» About this exercise:
Set down the data below in full, exactly as it reads, but without the pictures.

» Dataset extract:
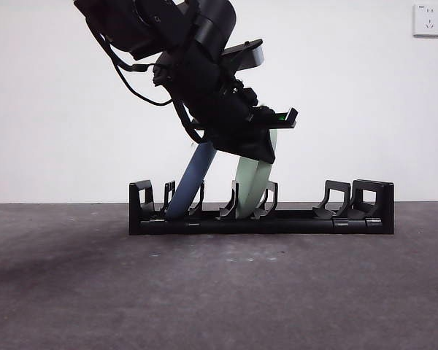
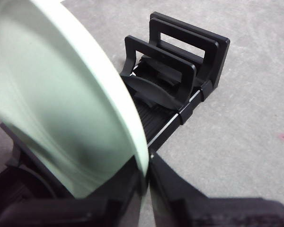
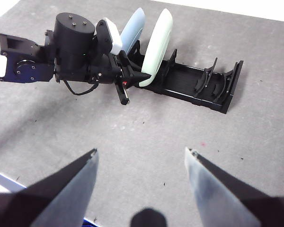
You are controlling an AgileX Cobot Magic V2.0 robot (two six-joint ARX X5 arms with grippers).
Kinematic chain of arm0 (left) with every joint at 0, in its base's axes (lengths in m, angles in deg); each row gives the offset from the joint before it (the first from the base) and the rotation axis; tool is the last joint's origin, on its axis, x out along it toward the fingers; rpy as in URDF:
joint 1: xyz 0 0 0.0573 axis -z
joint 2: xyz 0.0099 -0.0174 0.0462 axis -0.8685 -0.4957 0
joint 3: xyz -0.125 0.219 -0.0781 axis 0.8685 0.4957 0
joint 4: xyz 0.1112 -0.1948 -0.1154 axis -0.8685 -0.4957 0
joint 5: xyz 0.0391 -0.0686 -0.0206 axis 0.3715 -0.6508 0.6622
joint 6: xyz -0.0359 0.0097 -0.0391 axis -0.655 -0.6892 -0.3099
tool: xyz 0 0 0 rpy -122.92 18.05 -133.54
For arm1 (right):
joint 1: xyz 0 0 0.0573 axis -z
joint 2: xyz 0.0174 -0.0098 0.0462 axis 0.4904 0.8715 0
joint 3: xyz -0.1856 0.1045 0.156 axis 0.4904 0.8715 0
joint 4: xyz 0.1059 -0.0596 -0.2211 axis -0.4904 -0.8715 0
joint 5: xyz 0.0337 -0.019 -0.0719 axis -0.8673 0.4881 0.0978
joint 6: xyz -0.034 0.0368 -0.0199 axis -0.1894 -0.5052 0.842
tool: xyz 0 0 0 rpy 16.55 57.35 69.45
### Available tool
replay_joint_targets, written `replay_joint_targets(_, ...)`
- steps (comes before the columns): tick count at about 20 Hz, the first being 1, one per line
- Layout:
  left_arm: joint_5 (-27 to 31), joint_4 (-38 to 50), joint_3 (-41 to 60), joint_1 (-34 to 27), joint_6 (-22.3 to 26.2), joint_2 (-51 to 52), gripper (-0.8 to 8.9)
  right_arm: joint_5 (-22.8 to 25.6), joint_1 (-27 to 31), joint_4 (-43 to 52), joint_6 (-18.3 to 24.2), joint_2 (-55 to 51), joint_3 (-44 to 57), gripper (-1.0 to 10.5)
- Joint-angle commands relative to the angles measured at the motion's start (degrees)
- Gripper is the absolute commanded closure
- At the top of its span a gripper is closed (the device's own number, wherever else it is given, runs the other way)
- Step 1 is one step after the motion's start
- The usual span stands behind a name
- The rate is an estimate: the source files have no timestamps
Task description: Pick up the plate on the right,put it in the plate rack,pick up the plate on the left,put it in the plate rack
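**A:** Left gripper (image 2: 144, 189) is clamped on the rim of the green plate (image 2: 61, 94), one jaw on each face. In the front view it comes down from the top left, big and dark, and the plate (image 1: 254, 182) hangs below it with its lower edge down in the rack (image 1: 261, 219), between two dividers near the middle, leaning a bit.

**B:** And the other plate?

**A:** Blue plate (image 1: 193, 179) is already sitting in the rack, one slot over toward the left end, tilted the same way. From the right wrist cam you can see both side by side, blue (image 3: 132, 30) and green (image 3: 158, 42), close but not touching as far as I can tell.

**B:** What's the right arm doing?

**A:** Right gripper (image 3: 141, 163) hangs high over the bare grey table (image 3: 132, 132), well apart from the rack (image 3: 203, 85), jaws spread wide, nothing between them.

**B:** Rest of the rack?

**A:** Slots toward the right end are free. White wall behind, with a socket (image 1: 428, 20) up in the corner.
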Motion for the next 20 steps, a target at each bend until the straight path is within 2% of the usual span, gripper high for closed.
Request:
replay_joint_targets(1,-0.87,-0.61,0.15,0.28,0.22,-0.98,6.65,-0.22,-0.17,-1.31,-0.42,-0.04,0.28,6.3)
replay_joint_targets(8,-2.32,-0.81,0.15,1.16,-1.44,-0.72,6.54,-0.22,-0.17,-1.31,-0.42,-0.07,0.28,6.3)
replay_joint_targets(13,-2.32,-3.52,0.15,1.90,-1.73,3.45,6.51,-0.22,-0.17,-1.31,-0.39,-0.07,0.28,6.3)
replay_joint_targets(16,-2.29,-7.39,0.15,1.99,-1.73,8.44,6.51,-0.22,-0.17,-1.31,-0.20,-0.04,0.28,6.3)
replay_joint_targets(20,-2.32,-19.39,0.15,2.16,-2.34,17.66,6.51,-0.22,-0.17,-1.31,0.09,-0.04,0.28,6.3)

» Solution for this exercise:
You are controlling an AgileX Cobot Magic V2.0 robot (two six-joint ARX X5 arms with grippers).
Kinematic chain of arm0 (left) with every joint at 0, in its base's axes (lengths in m, angles in deg); each row gives the offset from the joint before it (the first from the base) and the rotation axis; tool is the last joint's origin, on its axis, x out along it toward the fingers; rpy as in URDF:
joint 1: xyz 0 0 0.0573 axis -z
joint 2: xyz 0.0099 -0.0174 0.0462 axis -0.8685 -0.4957 0
joint 3: xyz -0.125 0.219 -0.0781 axis 0.8685 0.4957 0
joint 4: xyz 0.1112 -0.1948 -0.1154 axis -0.8685 -0.4957 0
joint 5: xyz 0.0391 -0.0686 -0.0206 axis 0.3715 -0.6508 0.6622
joint 6: xyz -0.0359 0.0097 -0.0391 axis -0.655 -0.6892 -0.3099
tool: xyz 0 0 0 rpy -122.92 18.05 -133.54
For arm1 (right):
joint 1: xyz 0 0 0.0573 axis -z
joint 2: xyz 0.0174 -0.0098 0.0462 axis 0.4904 0.8715 0
joint 3: xyz -0.1856 0.1045 0.156 axis 0.4904 0.8715 0
joint 4: xyz 0.1059 -0.0596 -0.2211 axis -0.4904 -0.8715 0
joint 5: xyz 0.0337 -0.019 -0.0719 axis -0.8673 0.4881 0.0978
joint 6: xyz -0.034 0.0368 -0.0199 axis -0.1894 -0.5052 0.842
tool: xyz 0 0 0 rpy 16.55 57.35 69.45
### Available tool
replay_joint_targets, written `replay_joint_targets(_, ...)`
- steps (comes before the columns): tick count at about 20 Hz, the first being 1, one per line
- Layout:
  left_arm: joint_5 (-27 to 31), joint_4 (-38 to 50), joint_3 (-41 to 60), joint_1 (-34 to 27), joint_6 (-22.3 to 26.2), joint_2 (-51 to 52), gripper (-0.8 to 8.9)
  right_arm: joint_5 (-22.8 to 25.6), joint_1 (-27 to 31), joint_4 (-43 to 52), joint_6 (-18.3 to 24.2), joint_2 (-55 to 51), joint_3 (-44 to 57), gripper (-1.0 to 10.5)
- Joint-angle commands relative to the angles measured at the motion's start (degrees)
- Gripper is the absolute commanded closure
- At the top of its span a gripper is closed (the device's own number, wherever else it is given, runs the other way)
- Step 1 is one step after the motion's start
- The usual span stands behind a name
- The rate is an estimate: the source files have no timestamps
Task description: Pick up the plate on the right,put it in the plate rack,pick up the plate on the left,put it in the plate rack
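**A:** Left gripper (image 2: 144, 189) is clamped on the rim of the green plate (image 2: 61, 94), one jaw on each face. In the front view it comes down from the top left, big and dark, and the plate (image 1: 254, 182) hangs below it with its lower edge down in the rack (image 1: 261, 219), between two dividers near the middle, leaning a bit.

**B:** And the other plate?

**A:** Blue plate (image 1: 193, 179) is already sitting in the rack, one slot over toward the left end, tilted the same way. From the right wrist cam you can see both side by side, blue (image 3: 132, 30) and green (image 3: 158, 42), close but not touching as far as I can tell.

**B:** What's the right arm doing?

**A:** Right gripper (image 3: 141, 163) hangs high over the bare grey table (image 3: 132, 132), well apart from the rack (image 3: 203, 85), jaws spread wide, nothing between them.

**B:** Rest of the rack?

**A:** Slots toward the right end are free. White wall behind, with a socket (image 1: 428, 20) up in the corner.
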Motion for the next 20 steps, a target at each bend until the straight path is within 2% of the usual span, gripper high for closed.
Request:
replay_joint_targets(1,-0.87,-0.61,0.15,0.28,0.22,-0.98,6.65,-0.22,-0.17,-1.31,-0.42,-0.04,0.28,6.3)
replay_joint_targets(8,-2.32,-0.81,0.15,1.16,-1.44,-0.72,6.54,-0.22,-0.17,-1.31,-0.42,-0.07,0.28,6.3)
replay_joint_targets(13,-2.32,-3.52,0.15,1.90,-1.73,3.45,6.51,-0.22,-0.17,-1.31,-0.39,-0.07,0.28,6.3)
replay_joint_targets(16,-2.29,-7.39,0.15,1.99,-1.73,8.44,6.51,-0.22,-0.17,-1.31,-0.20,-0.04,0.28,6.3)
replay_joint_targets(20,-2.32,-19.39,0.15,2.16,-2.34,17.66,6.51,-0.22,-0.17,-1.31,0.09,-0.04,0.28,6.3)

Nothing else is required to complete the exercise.